Hungarian Prime Minister Viktor Orban (L) talks with Ukrainian President Volodymyr Zelensky (R) at the Europe Tower before the start of the meeting in Brussels, Belgium, June 27, 2024.
Thierry Monas | Getty Images News | Getty Images
Hungarian Prime Minister Viktor Orban arrived in Ukraine on Tuesday on his first wartime visit to the war-torn country.
Orban, widely seen as Russia’s closest ally within the EU and an outspoken critic of NATO’s support for Kiev, will meet with Ukrainian Foreign Minister Volodymyr Zelensky to discuss peace in the European region.
“The talks will focus on the possibilities for peace and current issues in Hungary-Ukraine bilateral relations,” Hungarian international spokesman Zoltan Kovacs said on social media.
Orban’s visit intensified months of frequent EU opposition to Kyiv’s financial aid package. Orban left the conference room in December in a historic, pre-agreed move so that EU leaders could adopt a unified position on opening accession talks with the war-torn country. The EU formally began membership discussions with Ukraine and Moldova last week, although the road ahead is long and difficult.
Orban, a self-proclaimed “peacemaker”, and his government have refused to send weapons to Ukraine and opposed further NATO support for non-member Kyiv, but have also agreed not to block NATO initiatives. Orban was absent from last month’s Ukraine peace summit in Switzerland, where Hungary was represented by Hungarian Foreign Minister Peter Szijjarto.
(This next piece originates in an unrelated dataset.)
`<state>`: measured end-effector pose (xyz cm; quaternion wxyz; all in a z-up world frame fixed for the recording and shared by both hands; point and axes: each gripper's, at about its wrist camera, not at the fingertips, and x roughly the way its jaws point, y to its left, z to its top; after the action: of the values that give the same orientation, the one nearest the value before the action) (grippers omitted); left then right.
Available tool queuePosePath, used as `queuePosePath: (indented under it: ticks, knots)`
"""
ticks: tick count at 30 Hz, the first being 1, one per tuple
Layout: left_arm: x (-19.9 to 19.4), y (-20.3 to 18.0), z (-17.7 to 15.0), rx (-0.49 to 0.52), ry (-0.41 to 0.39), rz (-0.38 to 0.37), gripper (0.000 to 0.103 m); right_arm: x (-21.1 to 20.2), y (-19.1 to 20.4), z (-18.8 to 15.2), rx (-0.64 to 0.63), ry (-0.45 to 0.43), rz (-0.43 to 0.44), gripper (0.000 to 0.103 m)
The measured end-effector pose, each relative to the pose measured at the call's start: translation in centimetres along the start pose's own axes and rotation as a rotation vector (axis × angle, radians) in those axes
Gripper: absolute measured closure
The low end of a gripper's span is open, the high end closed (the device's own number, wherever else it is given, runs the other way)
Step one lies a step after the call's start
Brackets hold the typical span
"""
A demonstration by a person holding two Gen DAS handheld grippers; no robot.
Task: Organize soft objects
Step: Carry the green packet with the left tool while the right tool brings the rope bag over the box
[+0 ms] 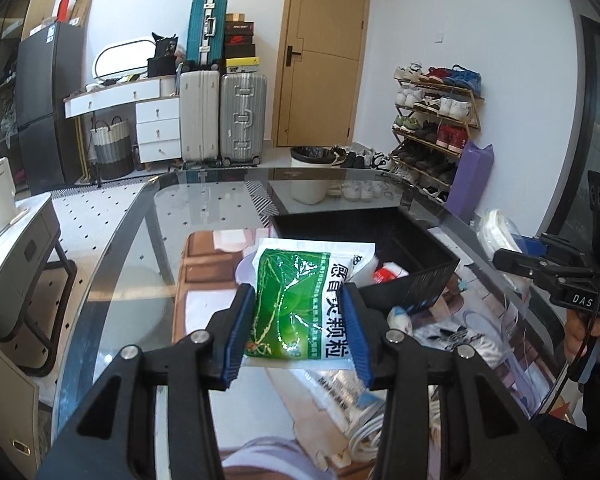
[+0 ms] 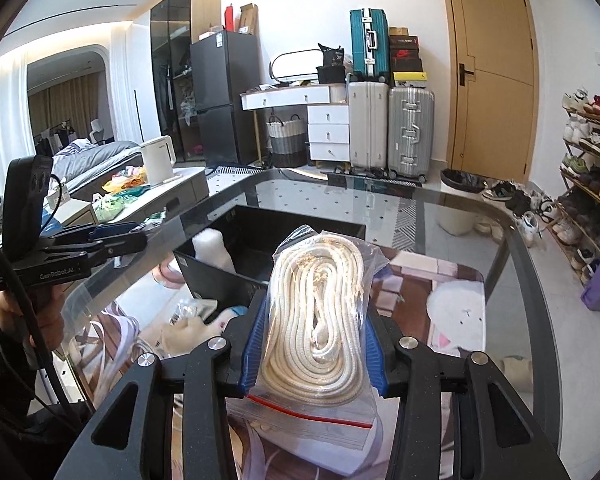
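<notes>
Tongs first: our left tongs (image 1: 298,320) are closed on a green sachet (image 1: 300,304), gripped across its near half, and our right tongs (image 2: 314,344) are clamped on a zip bag of rope (image 2: 320,312) around its lower coils. Both are held clear above the tabletop (image 1: 132,280), with the black bin (image 1: 380,236) just beyond the left tongs and ahead-left of the right. We judge the sachet light, crinkly and slippery, best pinched at mid-width. We judge the rope bag soft but bulkier; its slick plastic may slide, so hold the coils themselves. Parts of both packs are hidden behind the pads, and the bin's contents are hard to make out.
</notes>
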<state>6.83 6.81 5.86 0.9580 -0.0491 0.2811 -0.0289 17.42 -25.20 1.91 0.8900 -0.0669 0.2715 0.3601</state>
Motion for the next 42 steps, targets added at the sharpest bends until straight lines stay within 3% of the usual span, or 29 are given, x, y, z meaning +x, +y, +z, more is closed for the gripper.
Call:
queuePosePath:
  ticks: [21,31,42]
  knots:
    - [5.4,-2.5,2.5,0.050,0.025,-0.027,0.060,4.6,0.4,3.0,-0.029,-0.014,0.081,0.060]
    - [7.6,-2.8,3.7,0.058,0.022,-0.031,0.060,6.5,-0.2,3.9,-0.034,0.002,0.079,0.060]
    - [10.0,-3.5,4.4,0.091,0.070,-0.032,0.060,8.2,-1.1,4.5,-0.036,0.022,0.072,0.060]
The Hungarian prime minister is also one of the few Western leaders to meet with the increasingly isolated Kremlin leader Vladimir Putin since Russia’s full-scale invasion of Ukraine. In October, he assured Putin that Hungary “never wanted to confront Russia,” according to the Associated Press.
This week’s visit comes on the second day of the EU’s rotating EU presidency under the nationalist government led by Orban, under the slogan “Make Europe Great Again” – reminiscent of former US President Donald Trump’s 2016 campaign slogan. The meeting comes two weeks before a major NATO summit on July 9-11, with outgoing Secretary-General Jens Stoltenberg saying he hoped the allies would provide Ukraine with Further long-term financial and security assistance agreed.
While Orban is not officially on the agenda for a meeting with Zelensky, he has previously raised questions about Ukraine’s alleged failure to safeguard the rights of Hungary’s ethnic minority, which is largely concentrated in the western Ukrainian region of Zakarya. Pathian region.
Hungary has outlined a series of demands for minority rights as a precondition for allowing Kyiv to join the EU. Ukraine’s parliament in December passed a key concession allowing higher education institutions to freely choose the language of instruction other than Russian, easing some of the long-standing fears among the region’s ethnic minorities since Ukraine passed the law in 2017. Making the language compulsory starting in fifth grade in public schools has sparked concern in the European Union.